Eastern European fruit farmers are the most recently aggrieved parties in China’s rise. Seems Polish farmers have filed a complaint with the EU claiming they are being undercut in the European market for strawberries and other cash crops by Chinese food producers who are getting tax subsidies and benefit from cheap land and labor.

Regardless of the merits of this particular case (which the Wall Street Journal article implies is not supported by the commercial realities), this is simply na early skirmish in a global war on China’s rise as an agricultural exporter – not of rice even cotton, but of cash crops. Many farmers in Eastern Europe and other developing regions retreated to cash crops when they were chased out of commodities by more efficient competition from places like the Ukraine, Argentina, Australia, Canada, and the US. Now China has realized that the landholding structure in China – and the surfeit of farmhands – makes the production and export of cash crops ranging from roses to berries to broccoli the perfect strategy.

High Tech + High Touch = Hasta La Vista Polish Berry Farmers?

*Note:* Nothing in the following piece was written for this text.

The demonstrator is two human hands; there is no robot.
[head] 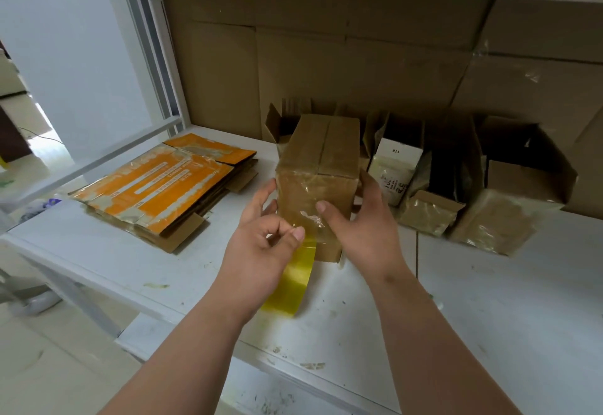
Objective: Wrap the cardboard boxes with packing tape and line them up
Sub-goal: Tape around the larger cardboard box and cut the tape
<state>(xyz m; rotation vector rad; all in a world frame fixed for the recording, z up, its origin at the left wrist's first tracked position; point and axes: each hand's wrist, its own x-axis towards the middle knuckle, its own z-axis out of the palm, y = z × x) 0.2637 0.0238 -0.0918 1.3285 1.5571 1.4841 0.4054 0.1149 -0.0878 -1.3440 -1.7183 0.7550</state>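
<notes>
While between both hands (313, 235), taped cardboard box (318, 166) upright on shelf (489, 300).

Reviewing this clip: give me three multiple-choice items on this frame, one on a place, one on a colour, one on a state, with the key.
1. Where does the stack of flattened orange cartons lie relative to the cardboard box?
A. left of it
B. on top of it
C. right of it

2. What colour is the tape roll?
A. blue
B. yellow
C. black

3. What is the right hand doing?
A. hanging away from the box
B. holding scissors
C. resting on the box, thumb on the taped front

Answers: 1 A, cartons lie at the shelf's left. 2 B, translucent yellow under the left hand. 3 C, thumb lies on the front.
</notes>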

China already has more folks on the farm than any of these other countries, and a government determined to keep as many people in the agricultural sector as possible. More people at less cost to take care of crops for whom tender loving care adds value seems to be the best use of this vast labor resource.

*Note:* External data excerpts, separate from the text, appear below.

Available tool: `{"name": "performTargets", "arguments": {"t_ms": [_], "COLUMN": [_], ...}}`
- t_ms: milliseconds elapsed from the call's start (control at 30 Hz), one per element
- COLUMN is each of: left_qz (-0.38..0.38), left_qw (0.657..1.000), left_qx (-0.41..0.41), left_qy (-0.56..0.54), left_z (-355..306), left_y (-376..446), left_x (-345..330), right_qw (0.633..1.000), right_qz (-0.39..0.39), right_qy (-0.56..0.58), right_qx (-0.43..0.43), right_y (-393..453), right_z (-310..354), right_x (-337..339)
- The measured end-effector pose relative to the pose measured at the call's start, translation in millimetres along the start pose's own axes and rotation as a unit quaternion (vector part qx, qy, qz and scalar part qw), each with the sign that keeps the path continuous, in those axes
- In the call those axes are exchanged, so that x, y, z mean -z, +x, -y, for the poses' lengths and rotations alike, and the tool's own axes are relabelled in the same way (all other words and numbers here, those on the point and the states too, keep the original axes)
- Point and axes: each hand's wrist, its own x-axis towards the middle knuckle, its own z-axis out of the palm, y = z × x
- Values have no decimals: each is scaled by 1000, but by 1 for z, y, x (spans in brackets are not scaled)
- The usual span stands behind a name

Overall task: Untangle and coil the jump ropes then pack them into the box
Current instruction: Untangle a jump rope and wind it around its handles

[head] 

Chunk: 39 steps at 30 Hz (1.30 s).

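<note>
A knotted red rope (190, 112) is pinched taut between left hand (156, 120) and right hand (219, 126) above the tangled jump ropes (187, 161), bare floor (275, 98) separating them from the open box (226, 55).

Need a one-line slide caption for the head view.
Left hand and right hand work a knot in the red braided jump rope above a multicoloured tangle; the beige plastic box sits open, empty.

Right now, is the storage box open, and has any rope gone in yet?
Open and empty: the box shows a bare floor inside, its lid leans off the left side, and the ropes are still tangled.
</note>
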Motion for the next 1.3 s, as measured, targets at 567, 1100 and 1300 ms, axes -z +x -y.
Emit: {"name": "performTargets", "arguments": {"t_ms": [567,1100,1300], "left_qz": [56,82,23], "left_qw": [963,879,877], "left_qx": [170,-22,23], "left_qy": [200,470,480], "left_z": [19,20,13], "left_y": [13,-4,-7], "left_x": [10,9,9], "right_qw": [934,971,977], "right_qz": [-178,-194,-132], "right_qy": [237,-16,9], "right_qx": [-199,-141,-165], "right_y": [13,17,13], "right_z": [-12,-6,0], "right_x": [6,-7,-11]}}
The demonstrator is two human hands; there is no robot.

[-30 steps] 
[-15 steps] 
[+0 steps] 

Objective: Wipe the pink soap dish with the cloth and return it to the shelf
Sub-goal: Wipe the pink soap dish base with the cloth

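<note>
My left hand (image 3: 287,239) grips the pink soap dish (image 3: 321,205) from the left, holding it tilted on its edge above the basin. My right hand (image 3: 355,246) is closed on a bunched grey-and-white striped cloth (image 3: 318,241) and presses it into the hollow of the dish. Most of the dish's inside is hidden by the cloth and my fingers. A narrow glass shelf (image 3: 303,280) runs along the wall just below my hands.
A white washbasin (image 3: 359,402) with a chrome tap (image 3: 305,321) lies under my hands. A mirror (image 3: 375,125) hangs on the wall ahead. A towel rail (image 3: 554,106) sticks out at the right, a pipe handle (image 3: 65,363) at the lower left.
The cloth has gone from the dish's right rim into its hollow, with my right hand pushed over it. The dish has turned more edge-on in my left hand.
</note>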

Now, let’s add to this mix growing investments by food producers in innovations like climate-controlled hothouses, drip irrigation, and other technical innovations coming from the U.S. and Israel, and China becomes the only agricultural products exporter that can combine the power of BOTH high tech and high touch in agriculture.

At that point, China stops cranking out strawberries that are simply cheaper, it also cranks out better fresh strawberries, regardless of season, that can be grown organically.

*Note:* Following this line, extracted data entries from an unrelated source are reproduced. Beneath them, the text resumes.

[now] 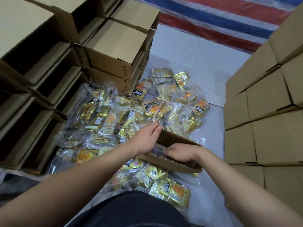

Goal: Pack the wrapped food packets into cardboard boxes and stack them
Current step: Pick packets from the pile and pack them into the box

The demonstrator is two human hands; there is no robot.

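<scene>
Cardboard walls close in on both sides. Left, a stack of open boxes [37,89] lies on its side, dark mouths facing the middle, with closed boxes [118,51] piled at its far end. Right, a wall of shut boxes [265,112] rises from the floor to the frame's edge. Between them runs a pale floor sheet [196,51], bare from the far side of the heap up to a red, white and blue striped tarp [221,12] along the top edge; another bare strip runs beside the right wall.

Gold packets [105,117], many bundled in clear plastic bags, spread across the middle of the sheet, touching the foot of the left stack and reaching back to the person's dark-clothed lap [131,210].

On this heap sits one small open box [178,141], its far flap raised and its near corrugated rim facing the person. The left hand [146,138] rests at the box's left end, fingers straight and together along the far flap's edge. The right hand [182,153] reaches over the near rim into the box, fingers curled on a clear-wrapped bundle [159,147] that is partly hidden inside.
</scene>
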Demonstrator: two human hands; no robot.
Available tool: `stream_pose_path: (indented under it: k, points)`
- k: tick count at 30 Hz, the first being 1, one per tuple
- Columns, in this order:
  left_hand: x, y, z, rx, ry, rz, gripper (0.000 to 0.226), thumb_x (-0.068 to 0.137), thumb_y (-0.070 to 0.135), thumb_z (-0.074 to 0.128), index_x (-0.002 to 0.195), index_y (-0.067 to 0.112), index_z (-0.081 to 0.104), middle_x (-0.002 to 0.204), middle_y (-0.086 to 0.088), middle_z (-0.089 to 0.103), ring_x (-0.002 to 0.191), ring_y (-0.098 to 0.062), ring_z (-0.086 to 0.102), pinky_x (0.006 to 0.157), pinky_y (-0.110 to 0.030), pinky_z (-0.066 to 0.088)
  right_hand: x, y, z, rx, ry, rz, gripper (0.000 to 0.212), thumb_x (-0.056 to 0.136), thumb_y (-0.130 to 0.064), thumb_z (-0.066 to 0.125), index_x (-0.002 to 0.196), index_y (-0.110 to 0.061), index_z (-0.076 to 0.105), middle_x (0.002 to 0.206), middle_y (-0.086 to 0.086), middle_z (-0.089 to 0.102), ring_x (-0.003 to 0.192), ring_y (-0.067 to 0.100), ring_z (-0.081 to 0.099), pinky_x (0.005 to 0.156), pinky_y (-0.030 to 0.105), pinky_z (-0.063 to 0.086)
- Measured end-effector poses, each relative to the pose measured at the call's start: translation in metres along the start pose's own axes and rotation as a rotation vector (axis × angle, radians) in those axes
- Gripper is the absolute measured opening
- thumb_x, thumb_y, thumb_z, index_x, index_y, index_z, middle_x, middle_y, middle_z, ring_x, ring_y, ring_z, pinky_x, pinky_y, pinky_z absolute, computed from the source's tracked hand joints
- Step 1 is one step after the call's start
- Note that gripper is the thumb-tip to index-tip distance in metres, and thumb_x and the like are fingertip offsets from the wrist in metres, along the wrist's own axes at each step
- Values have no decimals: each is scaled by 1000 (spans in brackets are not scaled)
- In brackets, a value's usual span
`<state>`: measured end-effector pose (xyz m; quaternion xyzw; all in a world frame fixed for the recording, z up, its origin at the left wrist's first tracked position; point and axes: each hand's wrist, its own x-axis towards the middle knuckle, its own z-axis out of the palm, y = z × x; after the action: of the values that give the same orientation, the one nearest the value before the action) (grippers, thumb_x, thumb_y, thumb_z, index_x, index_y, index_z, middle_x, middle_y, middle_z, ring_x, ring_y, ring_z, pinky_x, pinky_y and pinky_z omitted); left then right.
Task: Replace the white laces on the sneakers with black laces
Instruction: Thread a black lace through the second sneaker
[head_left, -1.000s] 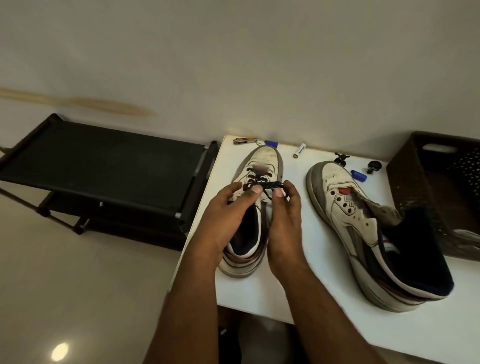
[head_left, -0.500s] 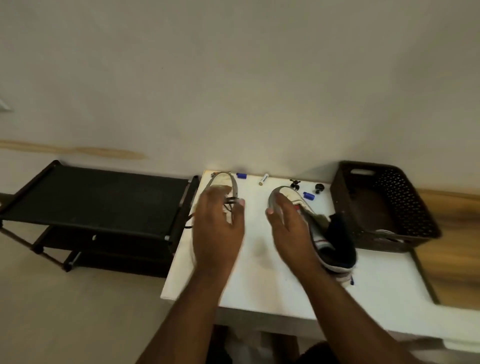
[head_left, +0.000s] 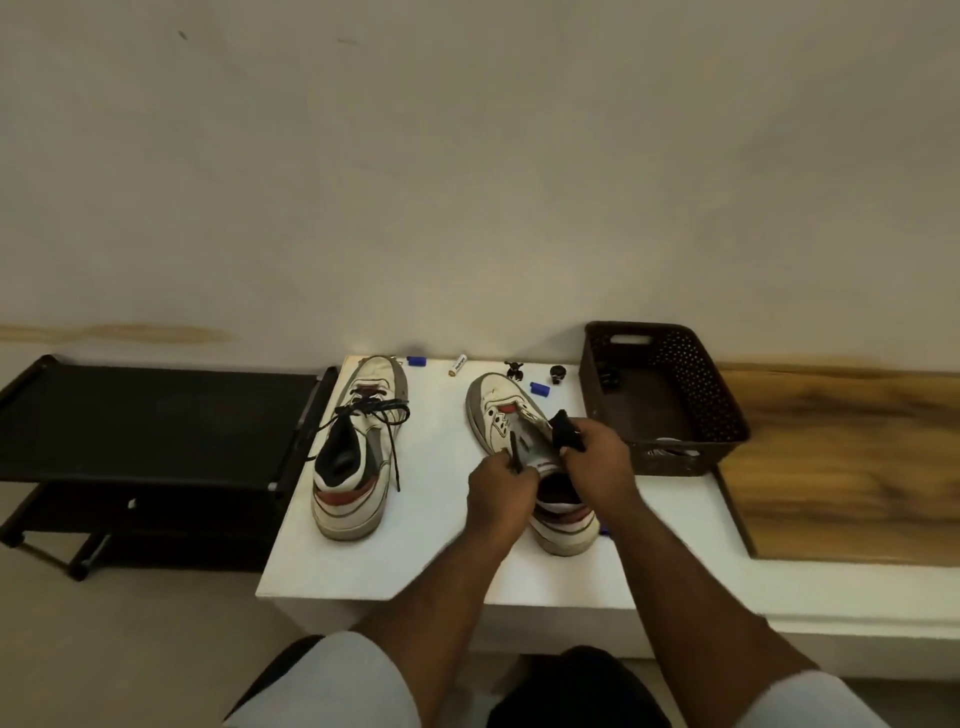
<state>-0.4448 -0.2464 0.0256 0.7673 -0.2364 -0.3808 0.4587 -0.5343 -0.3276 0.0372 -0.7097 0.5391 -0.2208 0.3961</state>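
Progress: by the look of it about half the job was done. The left sneaker already carried a black lace through its eyelets, ends loose and trailing down its side, not visibly tied.
Left to do: the right sneaker showed bare eyelets with neither a white nor a black lace threaded; it needed lacing from the toe end up, as I judged it.
Left sneaker place: it stood near the table's left edge, toe toward the back edge, heel toward the front.
Right sneaker place: it stood toward the middle of the table, just beside the brown basket at the right, toe toward the back edge.
Left hand: the left hand was curled at the sneaker's collar, pinching what looked like a dark lace end that stood up above the fingers.
Right hand: the right hand was closed round a bunched black lace, held just over the tongue.
Lace to grip: the second lace sat inside both grasps, directly above the shoe it belonged to, not yet entered in any eyelet I could see.
Clutter: small blue caps and a little white tube lay along the back edge.
White laces: something pale lay in the basket; I could not tell whether it was these.
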Motion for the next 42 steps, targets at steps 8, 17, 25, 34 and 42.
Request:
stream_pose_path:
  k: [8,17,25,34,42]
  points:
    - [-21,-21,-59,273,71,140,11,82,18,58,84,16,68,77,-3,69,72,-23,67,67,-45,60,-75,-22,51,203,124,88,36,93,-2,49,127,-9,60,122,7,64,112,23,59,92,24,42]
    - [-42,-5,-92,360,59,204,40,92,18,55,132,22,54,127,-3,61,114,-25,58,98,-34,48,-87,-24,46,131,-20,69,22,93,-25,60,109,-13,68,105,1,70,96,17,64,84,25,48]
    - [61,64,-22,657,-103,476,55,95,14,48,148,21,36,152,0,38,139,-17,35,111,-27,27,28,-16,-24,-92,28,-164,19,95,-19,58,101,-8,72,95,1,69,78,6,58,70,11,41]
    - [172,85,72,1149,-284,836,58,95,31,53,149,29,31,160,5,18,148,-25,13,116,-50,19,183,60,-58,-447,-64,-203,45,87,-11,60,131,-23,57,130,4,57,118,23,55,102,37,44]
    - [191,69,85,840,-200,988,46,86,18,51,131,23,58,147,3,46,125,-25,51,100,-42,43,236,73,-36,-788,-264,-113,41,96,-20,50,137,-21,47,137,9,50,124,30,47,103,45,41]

Don’t think that’s a big deal? Ask the guys at Unilever, Group Danone, and other major European food processors desperate to find suppliers to help them service the exploding organic food market. Don’t think for a minute they aren’t watching this with extreme interest.

In other words, adding a little tech to cash crop agriculture will turn China from a low-cost producer of cash crops to a high-value producer of said exports in the matter of a very few years.

This does not necessarily mean the end of Polish berry farmers – or of farmers who compete against the Chinese. What it does mean is that, like their comrades in industry, they’re going to have to rethink how they do business, what they grow, and how they market it.

It’s Not Just the Berries, Guys

The EU, for it’s part, is still dangerously in denial about what the future holds. Per John Miller’s excellent Journal article:

“The Eu thinks it has much to gain by striking the right trade balance. ‘Agriculture will be an area of tremendous growth’ says EU trade commissioner Peter Mandelson. China can sell bulk products in the EU, serving EU consumers money, he says, while the EU can cash in on China’s growing middle classes by selling niche products such as wine and cheese.”

I hate to burst Commissioner Mandelson’s bubble, especially since his messages appear so expertly crafted to mollify agitated EU members without pissing off European food companies who increasingly depend on China. Unfortunately, his view of the world is unrealistic, and he is doing his producers of bordeaux, champagne, brie, and Parma ham a serious injustice.

There are Chinese producers in all of these sectors who are making incredibly rapid advances in production quality and marketing prowess. A small number of Chinese wineries have reached quality levels not too different than where Australia was two decades ago, and there are producers of gourmet cheese and other foods that are at least keeping up with the increasingly sophisticated Chinese palates, if not surpassing them.

If Mr. Mandelson really cares about the producers of these products in Europe, he’ll be telling them right bloody now that they need to haul themselves to China to begin building a taste not just for their products, but for their brands as well, and finding ways to beat the Chinese producers to the punch. After all, if the Chinese can produce high quality wines in the hills of Shaanxi and Gansu, one would think there are a few divisions of LVMH who could start doing the same thing under their own labels.

This won’t happen if the Nabobs of Brussels continue to purvey their palliative phrases designed to calm concerned cultivators.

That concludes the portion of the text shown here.